### WHAT NEEDS TO BE DONE
All the lines below should appear again unchanged, though their pictures should not.

### INFORMATION SUPPLIED
=== Section Start ===

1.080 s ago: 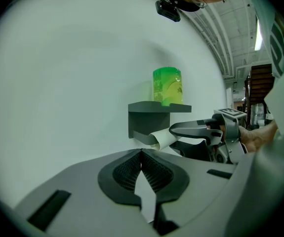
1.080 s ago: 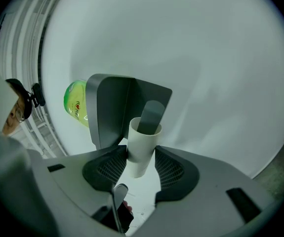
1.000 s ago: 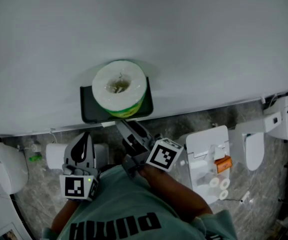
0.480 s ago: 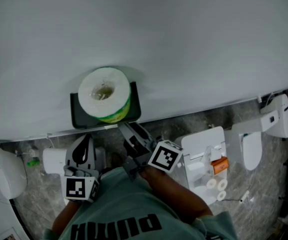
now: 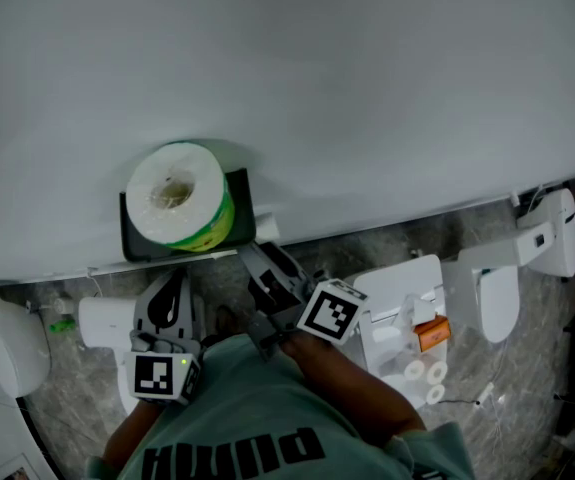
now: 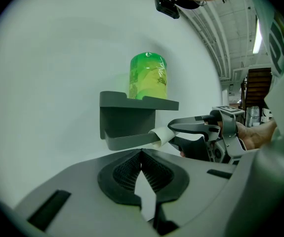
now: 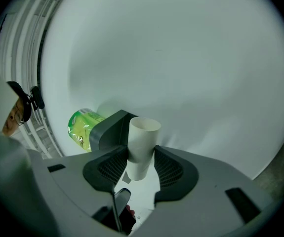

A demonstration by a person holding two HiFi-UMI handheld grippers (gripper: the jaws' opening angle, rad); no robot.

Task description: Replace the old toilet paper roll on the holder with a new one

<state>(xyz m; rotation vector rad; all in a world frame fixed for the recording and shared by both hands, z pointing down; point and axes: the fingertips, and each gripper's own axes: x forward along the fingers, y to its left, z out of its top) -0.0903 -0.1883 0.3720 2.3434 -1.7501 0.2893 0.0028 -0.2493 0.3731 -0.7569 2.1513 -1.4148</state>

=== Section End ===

### ANSWER TO THIS TASK
1.080 s ago: 
1.080 s ago: 
1.000 s ago: 
0.480 s ago: 
now: 
now: 
now: 

A demonstration by a person holding two HiFi-UMI handheld grippers (gripper: the jaws' opening angle, rad); no robot.

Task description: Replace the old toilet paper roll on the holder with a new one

<state>(xyz m; rotation vector rad; all in a world frame fixed for the recording and shared by both hands, z pointing down; point and axes: the fingertips, and each gripper's own axes: x forward along the fingers, y to its left, z out of its top) -0.0903 -0.1883 0.3720 2.3434 -1.7501 0.2893 0.0028 -0.2493 0.3731 -0.7569 2.1513 -1.4148</state>

The exercise requires no additional output.